The Confederate flag was adopted only by the Confederacy. It doesn’t predate the Confederacy, and it stopped being used with the fall of the Confederacy. In fact, the flag was only rarely used in the Confederacy; it was the flag of the Army of Northern Virginia (Robert E. Lee’s army) and only later became associated with the entire confederacy. In fact, the “Confederate flag” you’re familiar with was never the official flag of the Confederacy.

(snip)

So we’re left with an interesting historical juxtaposition. The Confederate flag was not widely used within the Confederacy, but is clearly identified with the Confederacy’s cause. And that flag had a boom in popularity starting in the 1950s. Coincidentally, the 1950s was the start of the modern US Civil Rights Movement. In other words, a symbol of the Confederacy (which will forever by identified with slavery) became popular in South at the same time as African-Americans began advocating for political and social equality.

To say that the Confederate flag is a reflection of “Southern Pride”, according to Centellas, filters the rich history of the South through a suspiciously specific lens – a lens that includes that as a symbol of racial resentment, having no real other historical relevance.

The second is from one of my favourite writers, Ta-Nehisi Coates:

The du-rag/red-flag line Paisley cites at the end belongs to LL Cool J, one of the two guys “that believe in who they are.” LL Cool J has enjoyed a kind of longevity with which very few rappers can compete. In the mid-’80s and early ’90s, particularly, he was a dynamic MC. (I am still partial to the “I’m Bad”/”Radio”/”Go Cut Creator Go” era.)  His career has blossomed beyond the record industry to include music and film.

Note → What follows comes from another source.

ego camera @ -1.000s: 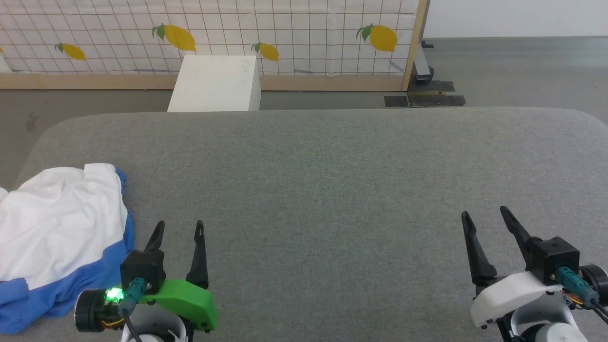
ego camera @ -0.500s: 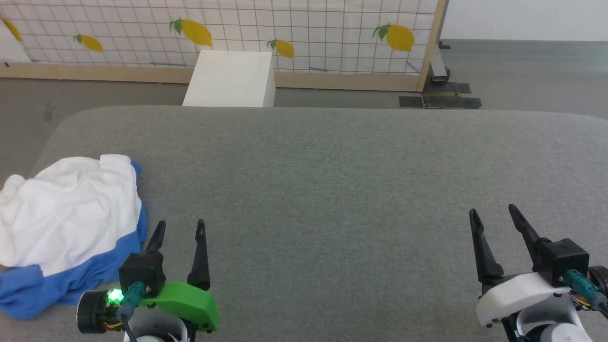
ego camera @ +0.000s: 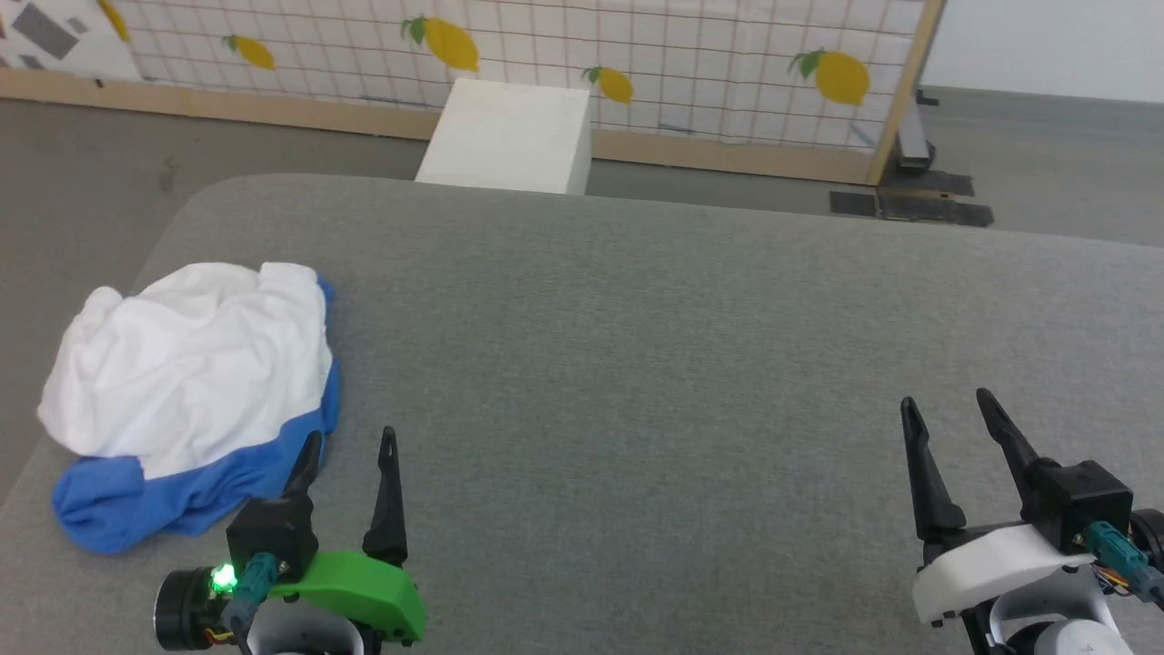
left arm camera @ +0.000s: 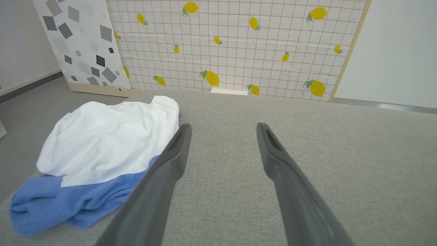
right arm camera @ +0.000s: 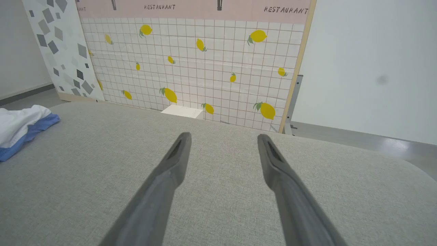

I can understand why an artist like Paisley would be attracted to an artist like LL Cool J. I can’t for the life of me understand why he’d choose LL Cool J to begin “a conversation” to reconcile. Rap is overrun with artists who’ve spent some portion of their career attempting to have “a conversation.” There’s Chuck D. There’s Big Daddy Kane. There’s KRS-ONE. There’s Talib. There’s Mos Def. There’s Kendrick Lamar. There’s Black Thought. There’s Dead Prez. And so on.

In an artform distinguished by a critical mass concerned with racism, LL’s work is distinguished by its lack of concern. Which is fine. “Pink Cookies” is dope. “Booming System” is dope. “I Shot Ya” is dope. I even rock that “Who Do You Love” joint. But I wouldn’t call up Talib Kweli to record a song about gang violence in L.A., and I wouldn’t call up KRS-ONE to drop a verse on a love ballad. The only real reason to call up LL is that he is black and thus must have something insightful to say about the Confederate Flag.

The assumption that there is no real difference among black people is exactly what racism is.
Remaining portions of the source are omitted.